Background Topical ophthalmic atropine sulfate is an important part of the treatment protocol in equine uveitis. Frequent administration of topical atropine may cause decreased intestinal motility and colic in horses due to systemic exposure. Atropine pharmacokinetics are unknown in horses and this knowledge gap could impede the use of atropine because of the presumed risk of unwanted effects. Additional information could therefore increase safety in atropine treatment. Results Atropine sulfate (1 mg) was administered in two experiments: In part I, atropine sulfate was administered intravenously and topically (manually as eye drops and through a subpalpebral lavage system) to six horses to document atropine disposition. Blood-samples were collected regularly and plasma was analyzed for atropine using UHPLC-MS/MS. Atropine plasma concentration was below lower limit of quantification (0.05 μg/L) within five hours, after both topical and IV administration. Atropine data were analyzed by means of population compartmental modeling and pharmacokinetic parameters estimated. The typical value was 1.7 L/kg for the steady-state volume of distribution. Total plasma clearance was 1.9 L/h‧kg. The bioavailability after administration of an ophthalmic preparation as an eye drop or topical infusion were 69 and 68%, respectively. The terminal half-life was short (0.8 h).
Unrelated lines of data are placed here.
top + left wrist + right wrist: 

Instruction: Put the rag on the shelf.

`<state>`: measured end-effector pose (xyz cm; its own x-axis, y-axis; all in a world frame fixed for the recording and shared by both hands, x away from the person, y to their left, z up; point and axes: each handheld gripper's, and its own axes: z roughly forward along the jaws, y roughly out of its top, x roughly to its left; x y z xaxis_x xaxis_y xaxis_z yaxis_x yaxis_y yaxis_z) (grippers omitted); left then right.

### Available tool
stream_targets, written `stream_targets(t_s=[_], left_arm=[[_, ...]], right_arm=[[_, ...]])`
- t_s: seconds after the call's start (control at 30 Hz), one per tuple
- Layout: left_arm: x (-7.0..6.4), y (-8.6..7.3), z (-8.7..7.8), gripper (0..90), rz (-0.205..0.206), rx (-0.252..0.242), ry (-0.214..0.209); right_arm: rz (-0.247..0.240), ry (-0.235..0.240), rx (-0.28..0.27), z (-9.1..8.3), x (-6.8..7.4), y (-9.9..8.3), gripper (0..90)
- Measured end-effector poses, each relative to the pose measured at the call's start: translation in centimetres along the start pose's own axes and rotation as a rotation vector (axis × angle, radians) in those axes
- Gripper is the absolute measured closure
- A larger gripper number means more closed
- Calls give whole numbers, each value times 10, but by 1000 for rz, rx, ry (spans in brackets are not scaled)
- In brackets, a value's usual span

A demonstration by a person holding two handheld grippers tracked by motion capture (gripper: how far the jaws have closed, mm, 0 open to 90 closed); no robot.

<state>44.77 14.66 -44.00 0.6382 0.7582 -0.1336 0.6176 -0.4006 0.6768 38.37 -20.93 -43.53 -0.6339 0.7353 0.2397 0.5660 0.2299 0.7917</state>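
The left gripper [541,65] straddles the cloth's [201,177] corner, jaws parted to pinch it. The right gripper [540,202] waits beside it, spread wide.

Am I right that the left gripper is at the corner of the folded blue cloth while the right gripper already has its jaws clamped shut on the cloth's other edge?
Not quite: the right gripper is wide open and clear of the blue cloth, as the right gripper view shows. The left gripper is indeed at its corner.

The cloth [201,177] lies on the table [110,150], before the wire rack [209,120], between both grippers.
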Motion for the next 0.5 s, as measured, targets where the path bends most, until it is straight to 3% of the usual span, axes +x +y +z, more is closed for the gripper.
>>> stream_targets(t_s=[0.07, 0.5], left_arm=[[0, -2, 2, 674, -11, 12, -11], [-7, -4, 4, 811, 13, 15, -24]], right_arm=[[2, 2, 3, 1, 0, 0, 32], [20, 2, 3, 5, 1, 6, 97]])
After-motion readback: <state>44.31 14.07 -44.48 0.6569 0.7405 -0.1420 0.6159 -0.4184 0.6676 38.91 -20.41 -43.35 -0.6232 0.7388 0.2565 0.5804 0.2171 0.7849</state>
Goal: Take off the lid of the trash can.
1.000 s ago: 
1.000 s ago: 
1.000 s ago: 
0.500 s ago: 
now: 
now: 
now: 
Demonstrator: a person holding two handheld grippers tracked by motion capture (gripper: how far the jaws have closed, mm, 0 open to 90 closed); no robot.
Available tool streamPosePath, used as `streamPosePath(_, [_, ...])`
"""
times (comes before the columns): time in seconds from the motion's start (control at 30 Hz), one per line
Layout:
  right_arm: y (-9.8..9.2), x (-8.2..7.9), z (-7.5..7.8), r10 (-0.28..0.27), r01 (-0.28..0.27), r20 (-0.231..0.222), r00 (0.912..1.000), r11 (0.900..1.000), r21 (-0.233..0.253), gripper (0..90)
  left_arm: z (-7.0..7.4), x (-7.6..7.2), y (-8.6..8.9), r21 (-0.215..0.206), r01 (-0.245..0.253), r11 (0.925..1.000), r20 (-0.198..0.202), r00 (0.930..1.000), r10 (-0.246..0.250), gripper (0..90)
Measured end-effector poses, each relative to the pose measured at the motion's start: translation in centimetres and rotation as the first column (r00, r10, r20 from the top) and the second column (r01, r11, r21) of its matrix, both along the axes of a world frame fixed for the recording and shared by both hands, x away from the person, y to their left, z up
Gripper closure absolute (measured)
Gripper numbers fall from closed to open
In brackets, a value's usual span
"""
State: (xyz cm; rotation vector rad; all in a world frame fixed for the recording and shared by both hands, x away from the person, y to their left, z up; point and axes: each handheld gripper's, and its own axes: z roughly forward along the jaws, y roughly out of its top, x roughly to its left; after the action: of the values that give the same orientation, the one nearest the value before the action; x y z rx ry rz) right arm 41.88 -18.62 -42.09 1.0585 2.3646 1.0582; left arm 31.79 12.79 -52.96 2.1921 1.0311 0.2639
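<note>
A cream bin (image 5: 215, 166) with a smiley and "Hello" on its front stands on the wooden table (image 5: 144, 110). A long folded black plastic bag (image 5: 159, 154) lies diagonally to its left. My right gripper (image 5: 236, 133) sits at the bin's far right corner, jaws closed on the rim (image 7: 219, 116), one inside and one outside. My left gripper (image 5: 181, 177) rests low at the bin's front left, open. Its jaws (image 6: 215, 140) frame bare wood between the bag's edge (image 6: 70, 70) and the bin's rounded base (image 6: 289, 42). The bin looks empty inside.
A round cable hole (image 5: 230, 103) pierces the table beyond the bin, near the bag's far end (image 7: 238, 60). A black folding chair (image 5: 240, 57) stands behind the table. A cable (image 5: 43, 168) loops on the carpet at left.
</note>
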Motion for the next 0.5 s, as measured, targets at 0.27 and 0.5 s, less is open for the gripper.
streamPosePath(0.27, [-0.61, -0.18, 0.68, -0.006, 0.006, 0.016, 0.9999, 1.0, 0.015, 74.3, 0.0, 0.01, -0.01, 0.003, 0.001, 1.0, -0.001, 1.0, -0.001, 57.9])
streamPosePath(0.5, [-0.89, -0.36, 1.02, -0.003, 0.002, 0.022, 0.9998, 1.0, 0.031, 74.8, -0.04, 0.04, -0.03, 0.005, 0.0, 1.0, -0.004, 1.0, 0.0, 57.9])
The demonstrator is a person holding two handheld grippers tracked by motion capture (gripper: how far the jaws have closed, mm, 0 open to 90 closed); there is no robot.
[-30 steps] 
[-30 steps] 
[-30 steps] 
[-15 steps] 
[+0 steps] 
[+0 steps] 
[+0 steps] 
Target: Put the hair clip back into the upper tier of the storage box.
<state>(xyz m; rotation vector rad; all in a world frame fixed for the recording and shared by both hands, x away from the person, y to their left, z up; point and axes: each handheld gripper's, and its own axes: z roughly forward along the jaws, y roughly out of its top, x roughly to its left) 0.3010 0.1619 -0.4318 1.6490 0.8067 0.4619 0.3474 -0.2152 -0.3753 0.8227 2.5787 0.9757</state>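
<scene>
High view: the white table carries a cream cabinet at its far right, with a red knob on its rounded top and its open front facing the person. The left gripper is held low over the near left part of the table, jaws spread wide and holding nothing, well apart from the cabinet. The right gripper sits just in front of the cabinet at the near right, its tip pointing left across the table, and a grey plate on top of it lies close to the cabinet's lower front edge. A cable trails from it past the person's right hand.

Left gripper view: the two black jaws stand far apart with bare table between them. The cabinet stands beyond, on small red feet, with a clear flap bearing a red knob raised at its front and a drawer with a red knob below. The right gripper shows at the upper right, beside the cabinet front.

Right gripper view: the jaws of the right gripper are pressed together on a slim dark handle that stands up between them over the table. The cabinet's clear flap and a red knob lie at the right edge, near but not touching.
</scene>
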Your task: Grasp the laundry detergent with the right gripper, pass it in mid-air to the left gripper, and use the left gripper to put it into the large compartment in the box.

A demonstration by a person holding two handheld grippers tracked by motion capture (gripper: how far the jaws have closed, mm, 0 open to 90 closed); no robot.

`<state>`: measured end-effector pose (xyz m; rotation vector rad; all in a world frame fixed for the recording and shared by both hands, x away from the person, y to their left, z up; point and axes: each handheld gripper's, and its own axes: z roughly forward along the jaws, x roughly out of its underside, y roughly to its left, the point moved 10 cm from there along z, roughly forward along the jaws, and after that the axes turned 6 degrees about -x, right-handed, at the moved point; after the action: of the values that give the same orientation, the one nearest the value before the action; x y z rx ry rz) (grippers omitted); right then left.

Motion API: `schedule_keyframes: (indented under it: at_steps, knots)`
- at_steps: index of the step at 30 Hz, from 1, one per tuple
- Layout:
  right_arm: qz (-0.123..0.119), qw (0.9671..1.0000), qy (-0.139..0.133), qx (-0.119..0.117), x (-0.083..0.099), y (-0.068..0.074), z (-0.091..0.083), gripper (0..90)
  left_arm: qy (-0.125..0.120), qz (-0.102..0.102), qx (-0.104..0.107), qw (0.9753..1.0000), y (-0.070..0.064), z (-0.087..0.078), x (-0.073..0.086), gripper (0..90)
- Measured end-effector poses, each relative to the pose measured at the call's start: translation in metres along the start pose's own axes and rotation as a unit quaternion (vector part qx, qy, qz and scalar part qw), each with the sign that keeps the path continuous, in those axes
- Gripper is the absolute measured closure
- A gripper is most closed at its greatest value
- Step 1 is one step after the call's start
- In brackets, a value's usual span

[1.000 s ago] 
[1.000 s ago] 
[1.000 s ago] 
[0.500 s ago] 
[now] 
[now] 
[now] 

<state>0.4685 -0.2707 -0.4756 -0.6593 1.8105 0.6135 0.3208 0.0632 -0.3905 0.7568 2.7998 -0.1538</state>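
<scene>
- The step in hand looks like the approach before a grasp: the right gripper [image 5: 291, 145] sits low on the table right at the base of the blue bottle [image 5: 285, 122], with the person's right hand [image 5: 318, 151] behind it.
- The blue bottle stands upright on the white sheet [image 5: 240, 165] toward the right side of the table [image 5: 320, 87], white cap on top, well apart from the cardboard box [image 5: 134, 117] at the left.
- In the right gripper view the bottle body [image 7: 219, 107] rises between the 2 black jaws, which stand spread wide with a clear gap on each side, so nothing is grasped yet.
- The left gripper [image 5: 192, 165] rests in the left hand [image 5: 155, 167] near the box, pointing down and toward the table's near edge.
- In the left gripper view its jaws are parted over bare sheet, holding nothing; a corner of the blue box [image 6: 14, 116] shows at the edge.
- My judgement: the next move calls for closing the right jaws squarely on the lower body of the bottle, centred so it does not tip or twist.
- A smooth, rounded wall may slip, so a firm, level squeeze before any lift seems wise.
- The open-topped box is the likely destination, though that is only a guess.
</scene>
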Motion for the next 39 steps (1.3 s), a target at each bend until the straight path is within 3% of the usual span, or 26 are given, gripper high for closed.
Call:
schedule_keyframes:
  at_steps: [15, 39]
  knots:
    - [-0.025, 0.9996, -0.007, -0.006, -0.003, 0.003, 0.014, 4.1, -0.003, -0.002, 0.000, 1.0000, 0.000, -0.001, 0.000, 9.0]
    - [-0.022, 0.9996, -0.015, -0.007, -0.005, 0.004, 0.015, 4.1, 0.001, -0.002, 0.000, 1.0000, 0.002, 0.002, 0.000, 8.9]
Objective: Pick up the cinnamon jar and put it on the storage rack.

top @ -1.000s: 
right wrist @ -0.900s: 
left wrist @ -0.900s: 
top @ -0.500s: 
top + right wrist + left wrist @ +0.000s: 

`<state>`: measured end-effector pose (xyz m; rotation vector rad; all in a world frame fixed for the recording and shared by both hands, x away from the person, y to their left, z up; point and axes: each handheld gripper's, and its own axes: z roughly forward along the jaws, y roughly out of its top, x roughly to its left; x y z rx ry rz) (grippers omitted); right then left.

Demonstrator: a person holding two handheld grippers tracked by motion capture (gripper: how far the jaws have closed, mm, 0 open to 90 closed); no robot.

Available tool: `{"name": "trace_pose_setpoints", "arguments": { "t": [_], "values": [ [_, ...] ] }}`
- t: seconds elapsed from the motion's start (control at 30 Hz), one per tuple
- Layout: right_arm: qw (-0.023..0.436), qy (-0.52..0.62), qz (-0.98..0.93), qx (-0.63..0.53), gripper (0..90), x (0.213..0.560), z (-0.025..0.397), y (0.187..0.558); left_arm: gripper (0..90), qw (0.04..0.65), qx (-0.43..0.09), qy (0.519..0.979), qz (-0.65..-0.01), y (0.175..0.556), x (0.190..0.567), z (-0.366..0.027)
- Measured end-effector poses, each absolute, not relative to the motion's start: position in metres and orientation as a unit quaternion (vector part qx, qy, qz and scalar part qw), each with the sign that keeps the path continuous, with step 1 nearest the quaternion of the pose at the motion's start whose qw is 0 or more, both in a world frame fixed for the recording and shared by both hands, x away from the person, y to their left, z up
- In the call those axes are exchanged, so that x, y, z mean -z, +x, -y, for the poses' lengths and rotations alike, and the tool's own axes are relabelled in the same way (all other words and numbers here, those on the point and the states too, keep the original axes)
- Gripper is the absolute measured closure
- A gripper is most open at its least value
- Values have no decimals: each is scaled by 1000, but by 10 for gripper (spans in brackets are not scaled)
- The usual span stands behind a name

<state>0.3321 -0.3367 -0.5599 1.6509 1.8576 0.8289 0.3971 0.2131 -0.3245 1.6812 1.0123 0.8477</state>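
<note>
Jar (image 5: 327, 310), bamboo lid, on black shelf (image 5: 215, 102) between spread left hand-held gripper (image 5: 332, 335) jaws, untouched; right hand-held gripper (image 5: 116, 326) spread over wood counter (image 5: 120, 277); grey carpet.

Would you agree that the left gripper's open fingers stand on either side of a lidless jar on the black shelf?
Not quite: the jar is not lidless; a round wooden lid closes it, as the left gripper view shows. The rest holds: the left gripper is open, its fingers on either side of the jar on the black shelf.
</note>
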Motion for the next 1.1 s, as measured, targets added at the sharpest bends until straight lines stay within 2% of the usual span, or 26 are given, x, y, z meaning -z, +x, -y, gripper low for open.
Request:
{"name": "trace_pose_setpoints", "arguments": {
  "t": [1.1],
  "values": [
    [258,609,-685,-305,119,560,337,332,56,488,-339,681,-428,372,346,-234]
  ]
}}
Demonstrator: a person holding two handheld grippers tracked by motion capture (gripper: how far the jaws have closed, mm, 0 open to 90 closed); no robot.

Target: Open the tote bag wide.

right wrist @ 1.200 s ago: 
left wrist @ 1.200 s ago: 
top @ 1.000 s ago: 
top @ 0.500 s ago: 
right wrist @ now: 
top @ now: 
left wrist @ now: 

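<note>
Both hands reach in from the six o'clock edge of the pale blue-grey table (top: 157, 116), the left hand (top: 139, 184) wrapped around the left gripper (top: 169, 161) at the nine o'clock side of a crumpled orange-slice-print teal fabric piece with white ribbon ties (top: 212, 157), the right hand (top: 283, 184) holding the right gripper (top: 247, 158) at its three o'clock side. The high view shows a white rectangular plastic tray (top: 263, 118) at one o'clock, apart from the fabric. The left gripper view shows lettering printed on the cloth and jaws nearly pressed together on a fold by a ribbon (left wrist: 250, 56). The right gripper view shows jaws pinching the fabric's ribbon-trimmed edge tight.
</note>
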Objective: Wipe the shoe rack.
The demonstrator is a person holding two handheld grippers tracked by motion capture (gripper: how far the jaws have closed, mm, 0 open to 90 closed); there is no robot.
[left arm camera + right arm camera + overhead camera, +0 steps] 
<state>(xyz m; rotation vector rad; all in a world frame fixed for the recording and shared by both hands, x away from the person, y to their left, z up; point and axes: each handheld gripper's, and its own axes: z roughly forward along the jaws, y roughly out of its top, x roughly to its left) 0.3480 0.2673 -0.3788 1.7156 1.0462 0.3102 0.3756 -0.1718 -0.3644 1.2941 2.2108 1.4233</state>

In part II, topical ophthalmic atropine sulfate and control treatment was administered to four horses in two dosing regimens to assess the effect on gastro-intestinal motility. Borborygmi-frequency monitored by auscultation was used for estimation of gut motility. A statistically significant decrease in intestinal motility was observed after administration of 1 mg topical ophthalmic atropine sulfate every three hours compared to control, but not after administration every six hours. Clinical signs of colic were not observed under any of the treatment protocols. Conclusions Taking the plasma exposure after topical administration into consideration, data and simulations indicate that eye drops administrated at a one and three hour interval will lead to atropine accumulation in plasma over 24 h but that a six hour interval allows total washout of atropine between two topical administrations. If constant corneal and conjunctival atropine exposure is required, a topical constant rate infusion at 5 μg/kg/24 h offers a safe alternative.